• **BRIEF**
The listing is to be reproduced in full, with no character altered.

---- DATASET SECTION

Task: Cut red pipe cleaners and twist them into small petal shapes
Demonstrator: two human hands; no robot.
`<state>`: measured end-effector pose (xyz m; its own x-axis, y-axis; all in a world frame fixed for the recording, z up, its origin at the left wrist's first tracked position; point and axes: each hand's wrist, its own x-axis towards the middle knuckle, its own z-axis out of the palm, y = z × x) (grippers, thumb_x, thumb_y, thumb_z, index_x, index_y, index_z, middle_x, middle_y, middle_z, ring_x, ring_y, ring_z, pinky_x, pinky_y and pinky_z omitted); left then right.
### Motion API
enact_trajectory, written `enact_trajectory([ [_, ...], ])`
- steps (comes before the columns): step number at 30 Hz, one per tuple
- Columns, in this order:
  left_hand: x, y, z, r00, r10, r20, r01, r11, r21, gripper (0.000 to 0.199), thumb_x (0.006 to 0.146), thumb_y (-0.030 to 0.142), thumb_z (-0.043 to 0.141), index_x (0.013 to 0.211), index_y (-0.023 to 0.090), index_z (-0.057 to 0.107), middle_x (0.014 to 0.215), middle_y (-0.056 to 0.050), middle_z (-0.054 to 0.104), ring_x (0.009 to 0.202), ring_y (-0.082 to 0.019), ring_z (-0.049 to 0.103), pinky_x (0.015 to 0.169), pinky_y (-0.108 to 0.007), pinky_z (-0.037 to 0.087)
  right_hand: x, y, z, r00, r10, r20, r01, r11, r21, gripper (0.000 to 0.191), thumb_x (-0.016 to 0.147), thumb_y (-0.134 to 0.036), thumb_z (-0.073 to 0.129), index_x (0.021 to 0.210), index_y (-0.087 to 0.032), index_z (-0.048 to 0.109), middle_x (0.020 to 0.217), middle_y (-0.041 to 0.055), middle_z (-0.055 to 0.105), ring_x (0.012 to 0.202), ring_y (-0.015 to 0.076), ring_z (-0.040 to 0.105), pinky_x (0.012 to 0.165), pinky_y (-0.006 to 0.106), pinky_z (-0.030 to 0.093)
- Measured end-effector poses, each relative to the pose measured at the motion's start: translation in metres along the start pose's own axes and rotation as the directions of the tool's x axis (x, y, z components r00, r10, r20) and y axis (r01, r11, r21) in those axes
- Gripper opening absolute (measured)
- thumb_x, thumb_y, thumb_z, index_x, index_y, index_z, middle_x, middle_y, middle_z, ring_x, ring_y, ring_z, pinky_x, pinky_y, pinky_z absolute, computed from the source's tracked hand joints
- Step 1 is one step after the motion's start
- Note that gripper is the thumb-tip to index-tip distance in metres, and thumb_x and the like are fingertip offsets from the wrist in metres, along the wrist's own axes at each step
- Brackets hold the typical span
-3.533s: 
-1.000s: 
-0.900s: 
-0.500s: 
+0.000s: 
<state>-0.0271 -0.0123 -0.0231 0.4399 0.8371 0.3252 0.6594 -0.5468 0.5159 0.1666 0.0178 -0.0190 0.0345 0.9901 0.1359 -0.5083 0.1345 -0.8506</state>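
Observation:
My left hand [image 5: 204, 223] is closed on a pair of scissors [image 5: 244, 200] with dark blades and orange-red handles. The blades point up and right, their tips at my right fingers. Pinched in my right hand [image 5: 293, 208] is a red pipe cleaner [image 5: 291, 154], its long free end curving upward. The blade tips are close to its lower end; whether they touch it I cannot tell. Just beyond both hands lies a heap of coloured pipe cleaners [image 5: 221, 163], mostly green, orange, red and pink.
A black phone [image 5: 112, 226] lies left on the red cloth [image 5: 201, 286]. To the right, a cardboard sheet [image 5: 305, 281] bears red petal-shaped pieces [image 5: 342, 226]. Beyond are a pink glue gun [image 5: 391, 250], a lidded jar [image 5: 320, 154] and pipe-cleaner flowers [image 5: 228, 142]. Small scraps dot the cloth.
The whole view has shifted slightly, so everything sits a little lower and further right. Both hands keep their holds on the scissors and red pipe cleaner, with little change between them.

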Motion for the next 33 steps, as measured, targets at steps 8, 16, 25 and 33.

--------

• **TASK SOLUTION**
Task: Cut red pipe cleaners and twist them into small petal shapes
Demonstrator: two human hands; no robot.
`<state>`: measured end-effector pose (xyz m; its own x-axis, y-axis; all in a world frame fixed for the recording, z up, its origin at the left wrist's first tracked position; point and axes: each hand's wrist, its own x-axis towards the middle knuckle, its own z-axis out of the palm, y = z × x) (grippers, thumb_x, thumb_y, thumb_z, index_x, index_y, index_z, middle_x, middle_y, middle_z, ring_x, ring_y, ring_z, pinky_x, pinky_y and pinky_z omitted); left then right.
### Motion API
enact_trajectory, written `enact_trajectory([ [_, ...], ])`
- steps (comes before the columns): step number at 30 Hz, one per tuple
- Columns, in this order:
  left_hand: x, y, z, r00, r10, r20, r01, r11, r21, gripper (0.000 to 0.199), thumb_x (0.006 to 0.146), thumb_y (-0.030 to 0.142), thumb_z (-0.043 to 0.141), index_x (0.013 to 0.211), index_y (-0.023 to 0.090), index_z (-0.057 to 0.107), middle_x (0.014 to 0.215), middle_y (-0.056 to 0.050), middle_z (-0.054 to 0.104), ring_x (0.009 to 0.202), ring_y (-0.082 to 0.019), ring_z (-0.049 to 0.103), pinky_x (0.015 to 0.169), pinky_y (-0.108 to 0.007), pinky_z (-0.037 to 0.087)
  right_hand: x, y, z, r00, r10, r20, r01, r11, r21, gripper (0.000 to 0.191), thumb_x (-0.016 to 0.147), thumb_y (-0.134 to 0.036), thumb_z (-0.073 to 0.129), index_x (0.021 to 0.210), index_y (-0.087 to 0.032), index_z (-0.048 to 0.109), middle_x (0.020 to 0.217), middle_y (-0.041 to 0.055), middle_z (-0.055 to 0.105), ring_x (0.012 to 0.202), ring_y (-0.015 to 0.076), ring_z (-0.040 to 0.105), pinky_x (0.012 to 0.165), pinky_y (-0.006 to 0.106), pinky_z (-0.030 to 0.093)
- Measured end-effector poses, each relative to the pose measured at the motion's start: translation in metres along the start pose's own axes and rotation as the directions of the tool's x axis (x, y, z components r00, r10, r20) and y axis (r01, r11, r21) in those axes
- Gripper opening absolute (measured)
- thumb_x, thumb_y, thumb_z, index_x, index_y, index_z, middle_x, middle_y, middle_z, ring_x, ring_y, ring_z, pinky_x, pinky_y, pinky_z absolute, computed from the source's tracked hand joints
- Step 1 is one step after the motion's start
- Note that gripper is the thumb-tip to index-tip distance in metres, and thumb_x and the like are fingertip offsets from the wrist in metres, along the wrist's own axes at each step
- Brackets hold the typical span
-3.533s: 
-1.000s: 
-0.900s: 
-0.500s: 
+0.000s: 
<state>-0.0271 -0.0123 -0.0231 0.4399 0.8371 0.3252 0.6594 -0.5468 0.5159 0.1666 0.0178 -0.0190 0.0345 0.9901 0.1359 -0.5083 0.1345 -0.8506</state>
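Observation:
My left hand [image 5: 204, 223] is closed on a pair of scissors [image 5: 244, 200] with dark blades and orange-red handles. The blades point up and right, their tips at my right fingers. Pinched in my right hand [image 5: 293, 208] is a red pipe cleaner [image 5: 291, 154], its long free end curving upward. The blade tips are close to its lower end; whether they touch it I cannot tell. Just beyond both hands lies a heap of coloured pipe cleaners [image 5: 221, 163], mostly green, orange, red and pink.
A black phone [image 5: 112, 226] lies left on the red cloth [image 5: 201, 286]. To the right, a cardboard sheet [image 5: 305, 281] bears red petal-shaped pieces [image 5: 342, 226]. Beyond are a pink glue gun [image 5: 391, 250], a lidded jar [image 5: 320, 154] and pipe-cleaner flowers [image 5: 228, 142]. Small scraps dot the cloth.
The whole view has shifted slightly, so everything sits a little lower and further right. Both hands keep their holds on the scissors and red pipe cleaner, with little change between them.
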
Motion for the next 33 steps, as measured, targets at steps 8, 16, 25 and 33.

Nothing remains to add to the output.